O processo de discernimento, antes do ingresso, varia de 12 a 18 meses, contando com diversos encontros. Há alguns anos, vimos contando com psicólogos que vêm oferecendo grande suporte técnico na descrição de perfis, ajustes individuais etc.
Durante o processo, os frades responsáveis fazem as devidas consultas aos padres das comunidades de origem dos candidatos e, o quanto possível, visitam as famílias.
Concluído o processo, os candidatos que forem aprovados são recebidos para a Formação Inicial.

Formação
10.1 Formação Inicial
a) Aspirantado: acolhida e adaptação à vida fraterna, formação humana e religiosa, vida intensa de oração. Duração de seis meses a um ano. Escrutínios e votação da Equipe Formativa para ser aprovado ao Postulantado.

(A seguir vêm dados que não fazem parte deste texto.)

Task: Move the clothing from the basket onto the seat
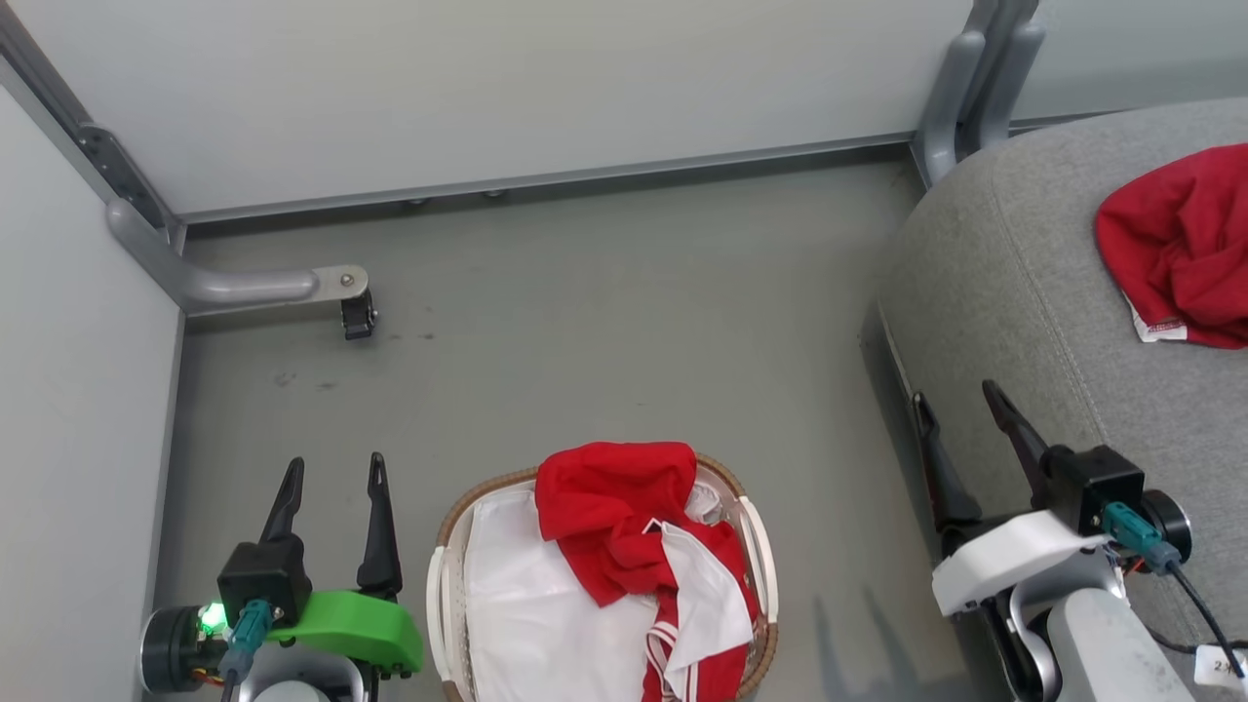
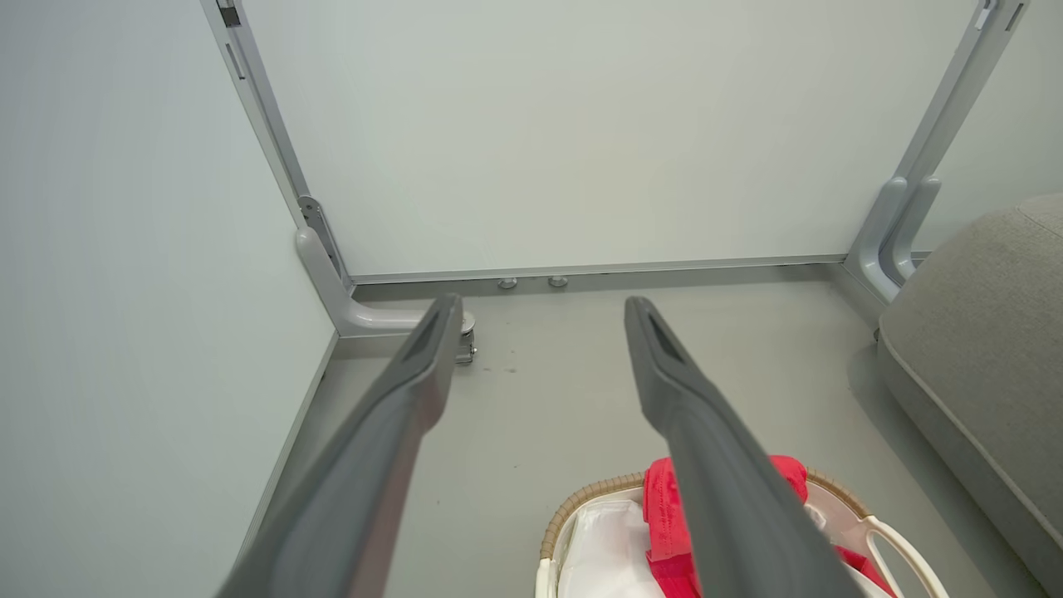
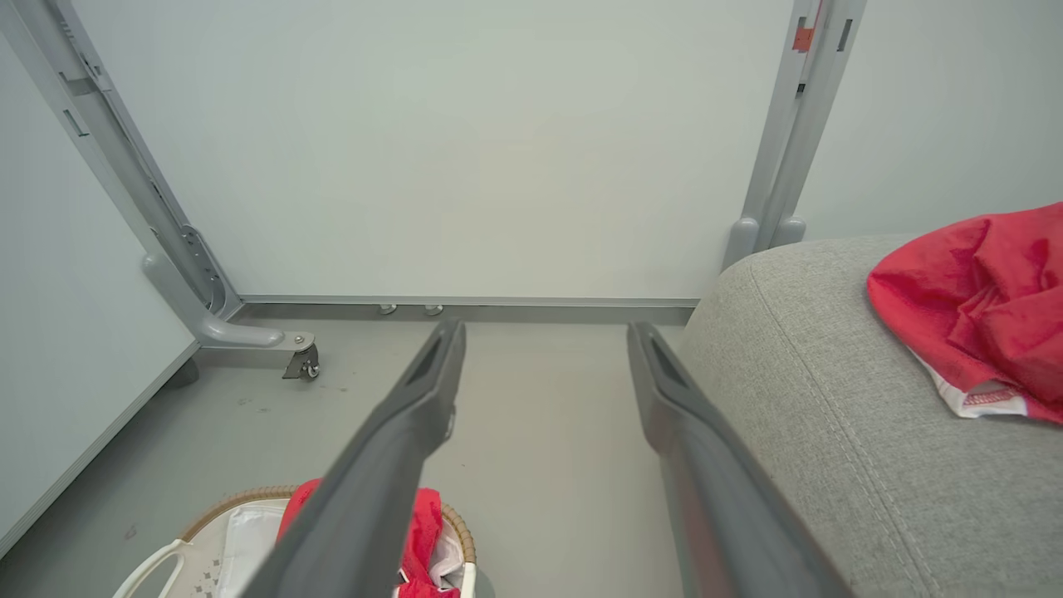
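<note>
Grey floor. Left end effector, right end effector spread, empty. Best: pinch clothing in basket high, clear of liner.

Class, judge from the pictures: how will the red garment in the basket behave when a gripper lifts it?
Probably floppy: the red garment lies crumpled in folds, so it should sag from a pinch. Likely light, being thin cloth. It overlaps the basket rim and white liner, so it might drag or snag there.
</note>
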Controlling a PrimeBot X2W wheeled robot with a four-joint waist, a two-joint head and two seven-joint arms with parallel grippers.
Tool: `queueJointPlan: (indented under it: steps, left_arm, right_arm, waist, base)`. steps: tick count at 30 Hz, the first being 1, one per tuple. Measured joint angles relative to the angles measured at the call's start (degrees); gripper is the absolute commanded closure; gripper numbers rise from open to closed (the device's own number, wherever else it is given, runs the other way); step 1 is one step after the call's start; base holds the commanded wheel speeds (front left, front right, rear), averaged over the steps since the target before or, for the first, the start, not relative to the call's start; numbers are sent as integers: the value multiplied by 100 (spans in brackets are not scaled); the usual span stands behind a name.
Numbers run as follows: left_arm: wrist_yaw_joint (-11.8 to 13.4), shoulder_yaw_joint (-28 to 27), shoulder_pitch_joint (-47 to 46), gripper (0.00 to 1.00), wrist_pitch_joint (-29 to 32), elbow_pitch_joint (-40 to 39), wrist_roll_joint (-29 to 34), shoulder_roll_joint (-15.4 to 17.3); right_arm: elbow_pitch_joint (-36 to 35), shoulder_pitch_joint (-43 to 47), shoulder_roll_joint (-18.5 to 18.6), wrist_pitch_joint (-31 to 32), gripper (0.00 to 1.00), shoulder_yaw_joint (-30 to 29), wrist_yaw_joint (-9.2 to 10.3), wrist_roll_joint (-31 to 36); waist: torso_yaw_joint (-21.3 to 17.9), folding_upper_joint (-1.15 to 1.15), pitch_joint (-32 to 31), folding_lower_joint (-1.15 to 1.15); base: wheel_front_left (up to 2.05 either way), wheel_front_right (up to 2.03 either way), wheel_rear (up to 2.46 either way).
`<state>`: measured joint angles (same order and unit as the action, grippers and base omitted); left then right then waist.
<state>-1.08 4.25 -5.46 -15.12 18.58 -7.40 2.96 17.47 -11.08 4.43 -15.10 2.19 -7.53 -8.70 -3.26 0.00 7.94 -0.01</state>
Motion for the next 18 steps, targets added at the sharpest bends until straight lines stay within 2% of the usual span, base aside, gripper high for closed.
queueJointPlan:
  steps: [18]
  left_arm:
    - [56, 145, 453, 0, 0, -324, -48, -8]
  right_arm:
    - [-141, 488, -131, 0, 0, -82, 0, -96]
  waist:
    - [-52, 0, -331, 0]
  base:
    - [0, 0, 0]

b) Postulantado: formação humana e religiosa, vida intensa de oração, estudos iniciais sobre a CMSIA. Duração de seis meses a um ano. Escrutínios e votação da Equipe Formativa para ser aprovado ao Noviciado.

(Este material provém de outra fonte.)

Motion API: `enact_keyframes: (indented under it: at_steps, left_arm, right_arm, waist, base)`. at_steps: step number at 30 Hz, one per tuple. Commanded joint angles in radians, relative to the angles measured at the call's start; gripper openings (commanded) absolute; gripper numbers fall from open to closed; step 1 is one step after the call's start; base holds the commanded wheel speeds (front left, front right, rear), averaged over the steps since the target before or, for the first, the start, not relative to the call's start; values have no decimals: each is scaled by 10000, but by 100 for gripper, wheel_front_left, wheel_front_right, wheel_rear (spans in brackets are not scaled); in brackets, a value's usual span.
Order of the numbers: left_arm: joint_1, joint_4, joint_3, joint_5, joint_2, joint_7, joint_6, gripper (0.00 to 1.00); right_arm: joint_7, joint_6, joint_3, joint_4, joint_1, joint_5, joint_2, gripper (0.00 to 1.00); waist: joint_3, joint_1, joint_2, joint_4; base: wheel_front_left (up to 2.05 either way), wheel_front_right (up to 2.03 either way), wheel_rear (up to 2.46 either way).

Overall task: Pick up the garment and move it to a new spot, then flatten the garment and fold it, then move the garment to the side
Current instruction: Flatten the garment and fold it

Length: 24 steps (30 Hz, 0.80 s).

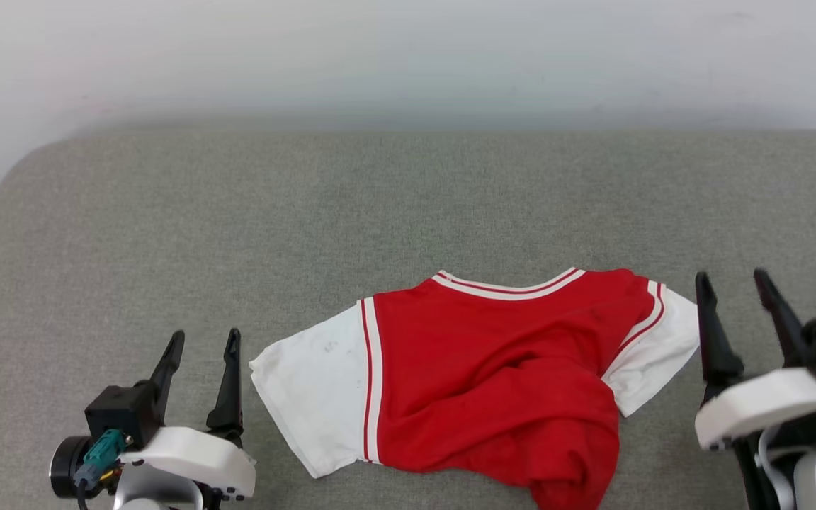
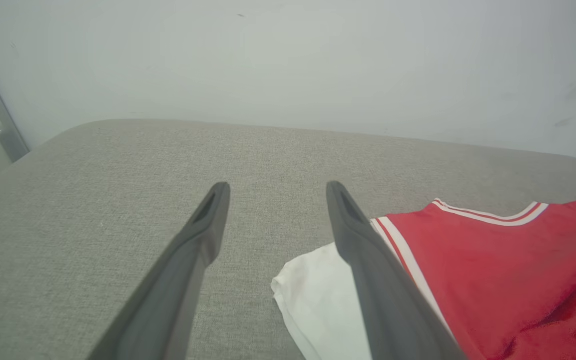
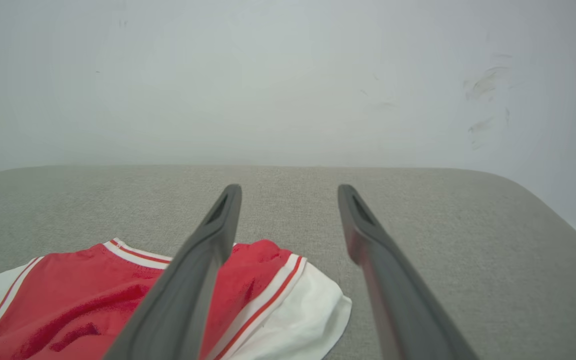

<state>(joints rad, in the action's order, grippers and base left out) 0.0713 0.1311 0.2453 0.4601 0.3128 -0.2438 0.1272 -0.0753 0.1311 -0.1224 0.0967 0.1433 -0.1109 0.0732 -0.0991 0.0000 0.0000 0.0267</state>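
- One shirt (image 1: pixel 479 368), red with white sleeves, lies rumpled on the grey cushion (image 1: pixel 408 198), toward six o'clock in our head view, its collar pointing to twelve o'clock.
- Our left gripper (image 1: pixel 207 333) sits at the shirt's nine o'clock, just beside a sleeve, its fingers spread and holding nothing.
- Our right gripper (image 1: pixel 731 275) sits at the shirt's three o'clock, near the other sleeve, its fingers likewise parted and empty.
- The red lower part bunches toward five o'clock.
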Motion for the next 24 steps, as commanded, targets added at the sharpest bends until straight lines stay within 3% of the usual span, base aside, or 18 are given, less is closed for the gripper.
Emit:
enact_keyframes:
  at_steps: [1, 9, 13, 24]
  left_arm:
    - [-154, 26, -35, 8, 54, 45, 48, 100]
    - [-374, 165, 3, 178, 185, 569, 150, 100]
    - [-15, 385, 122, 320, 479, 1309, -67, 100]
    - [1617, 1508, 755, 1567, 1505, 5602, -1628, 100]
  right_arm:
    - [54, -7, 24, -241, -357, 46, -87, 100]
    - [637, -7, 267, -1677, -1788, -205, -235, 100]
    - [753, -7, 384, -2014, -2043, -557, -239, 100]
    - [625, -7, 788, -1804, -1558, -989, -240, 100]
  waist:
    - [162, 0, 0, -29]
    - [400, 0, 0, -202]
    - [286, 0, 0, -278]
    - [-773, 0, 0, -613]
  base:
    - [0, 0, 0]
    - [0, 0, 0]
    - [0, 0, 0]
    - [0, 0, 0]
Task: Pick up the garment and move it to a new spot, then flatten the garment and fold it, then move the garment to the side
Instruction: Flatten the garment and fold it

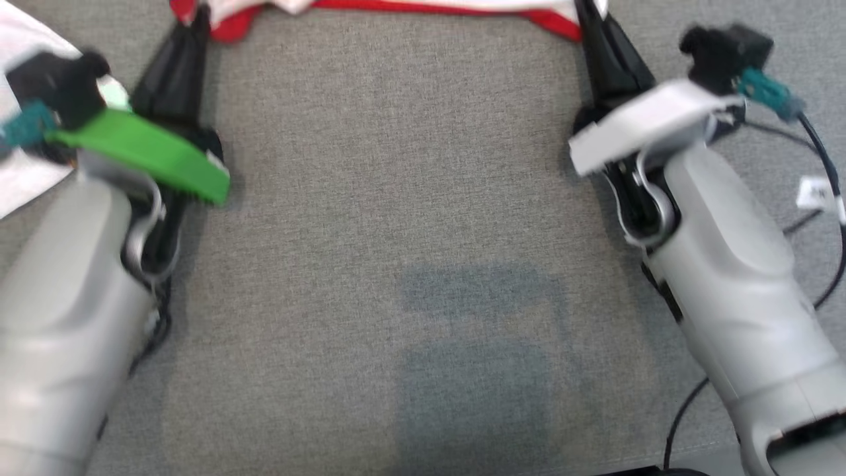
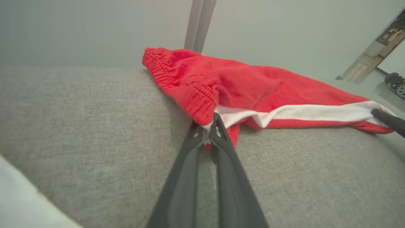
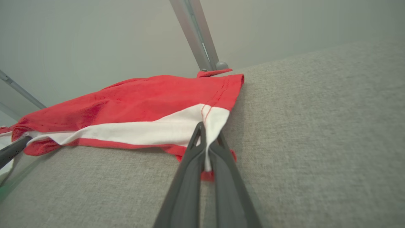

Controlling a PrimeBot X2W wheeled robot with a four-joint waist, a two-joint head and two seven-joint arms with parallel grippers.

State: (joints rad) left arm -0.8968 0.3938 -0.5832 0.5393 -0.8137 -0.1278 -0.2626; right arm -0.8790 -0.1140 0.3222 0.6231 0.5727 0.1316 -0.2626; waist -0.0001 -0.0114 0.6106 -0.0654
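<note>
Your left tool (image 2: 209, 128) is pinched shut on the elastic-waist corner of the red and white garment (image 2: 253, 84). Your right tool (image 3: 207, 139) is pinched shut on the white stripe at the hemmed corner. The garment lies stretched between the two tools, resting at the far edge of the grey fabric surface (image 1: 396, 198). Both arms reach forward, well apart.
</note>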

c) Noviciado: vida intensa de oração, formação intensa sobre a CMSIA, Teologia da Vida Consagrada e Espiritualidade. Duração de um a dois anos. Escrutínios internos e externos e votação do Conselho para aprovação aos Votos Temporários.

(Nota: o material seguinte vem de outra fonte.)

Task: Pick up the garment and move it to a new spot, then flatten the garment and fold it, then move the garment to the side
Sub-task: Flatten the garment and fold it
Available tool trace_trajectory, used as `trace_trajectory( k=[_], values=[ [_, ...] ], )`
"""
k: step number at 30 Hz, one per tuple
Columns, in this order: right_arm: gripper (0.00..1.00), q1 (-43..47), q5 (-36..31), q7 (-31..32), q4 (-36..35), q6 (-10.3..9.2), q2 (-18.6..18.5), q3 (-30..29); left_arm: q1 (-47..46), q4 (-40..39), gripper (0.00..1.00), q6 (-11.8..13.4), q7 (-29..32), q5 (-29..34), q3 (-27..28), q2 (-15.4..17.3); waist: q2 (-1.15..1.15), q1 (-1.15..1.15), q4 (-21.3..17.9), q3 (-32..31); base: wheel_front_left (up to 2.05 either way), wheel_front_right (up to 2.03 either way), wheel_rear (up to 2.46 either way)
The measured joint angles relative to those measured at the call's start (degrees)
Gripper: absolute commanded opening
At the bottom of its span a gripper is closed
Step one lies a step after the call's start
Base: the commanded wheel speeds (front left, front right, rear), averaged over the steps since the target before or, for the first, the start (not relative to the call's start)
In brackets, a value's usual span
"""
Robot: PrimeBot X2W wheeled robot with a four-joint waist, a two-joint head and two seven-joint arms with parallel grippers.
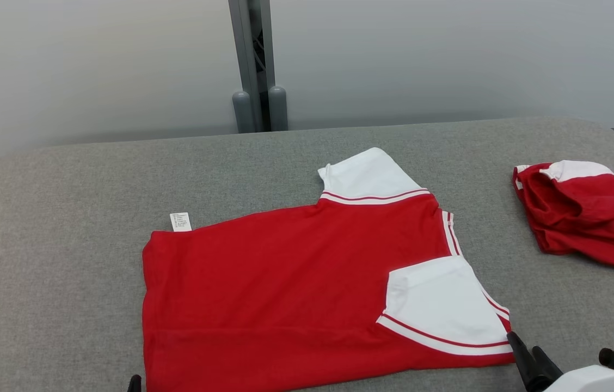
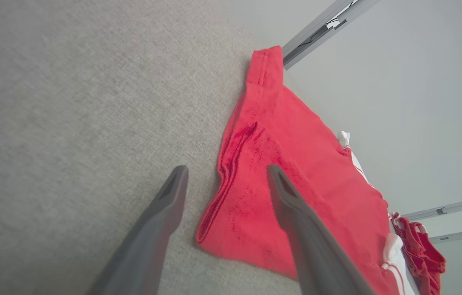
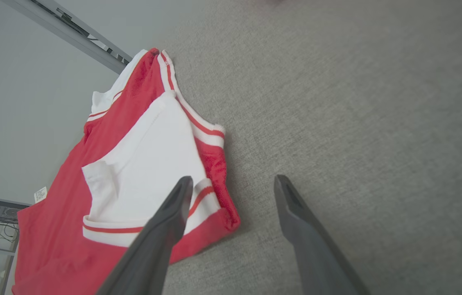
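Red shirt (image 1: 285, 283) with white sleeves lies flat on the grey table (image 1: 67, 218): soft, light, limp, likely to sag. My left tool (image 2: 226, 168) and right tool (image 3: 233, 178) gape empty at its seven and five o'clock corners, where I'd pinch both layers.

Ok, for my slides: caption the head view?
Red-and-white shirt laid on grey table, second red garment bunched to its right.

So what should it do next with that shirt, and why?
Probably lift the left gripper and right gripper, both open, clear of the near edge of the red shirt: near sleeve is folded in, far sleeve sticks out, so that side seems next.
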Motion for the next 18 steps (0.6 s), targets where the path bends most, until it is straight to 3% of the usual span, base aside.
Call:
trace_trajectory(
  k=[11,18],
  values=[
    [1.0,-0.62,-4.89,2.58,-11.13,0.0,-2.1,-3.11,-3.74,-10.45,1.0,5.43,3.79,7.97,-0.69,8.78,0.0,0.0,-0.45,-0.25,0.0,0.0,0.0],
    [1.0,-3.62,-6.54,5.63,-17.91,0.0,-3.02,-0.12,-13.83,-8.99,1.0,8.03,10.53,12.15,-3.8,12.16,0.0,0.0,-0.29,1.94,0.0,0.0,0.0]
  ],
)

d) Juniorato: vida fraterna, apostolado, formação Filosófico-Teológica. Duração de três a nove anos (renovação dos votos).
- Tirocínio: durante o Juniorato, o frade é enviado para um ano de prova missionária, o quanto possível ao término da Filosofia e antes do início da Teologia;
- Triênio: por ocasião da conclusão do primeiro triênio do Juniorato, o Conselho promova extenso escrutínio e análise do pedido de incorporação definitiva pelos Votos Perpétuos.

Durante todo o proceso, os frades formadores fazem uso dos meios pedagógicos disponíveis para promover a formação humana e religiosa. Também contam com o apoio de profissionais de áreas afins que somam esforços no proceso formativo: psicólogos, fonoaudiólogos, professores etc., além dos diretores espirituais.

10.2 Formação Permanente
Os frades de Votos Perpétuos que se sentem chamados ao Ministério Ordenado, tendo o assentimento do Conselho, prosseguem os estudos Filosófico-Teológicos em vistas disso. Os frades cujo apostolado não está vinculado aos graus da Ordem, podem dedicar-se a cursos e atividades condizentes com sua condição de vida e conforme acordo com o Conselho, para sua realização pessoal e para o bem da CMSIA.
  O Superior Geral tem o encargo de manter viva a formação contínua e permanente dos membros da CMSIA. Para isso, além dos exercícios espirituais anuais previstos nas Constituições, sejam oferecidos subsídios e instrumentos que contribuam para sã atualização humana e religiosa dos frades.

Ordenação e Incardinação
Os frades que vêm se preparando para o Ministério Ordenado, tendo sido cumpridas todas as exigências canônicas, tendo passado pelo ano de prova (Tirocínio), tendo obtido bom resultado nos escrutínios e tendo sido aprovados na votação do Conselho, são apresentados à autoridade eclesiástica da Diocese de Bauru, conforme Decreto de ereção canônica de nossa Família. O Bispo Diocesano conduzirá o processo de avaliação de cada caso apresentado conforme os costumes e regulamentos da Diocese, junto ao seu Conselho de Presbíteros. Sendo aprovado o candidato, emite-se a Carta Dimissória e o frade é ordenado, sendo incardinado na Diocese de Bauru. Contudo, tendo estar vinculado à CMSIA, no teor do Decreto, é dispensado da necessidade atuar na Diocese, e pode dedicar-se ao apostolado conforme os projetos comuns da CMSIA.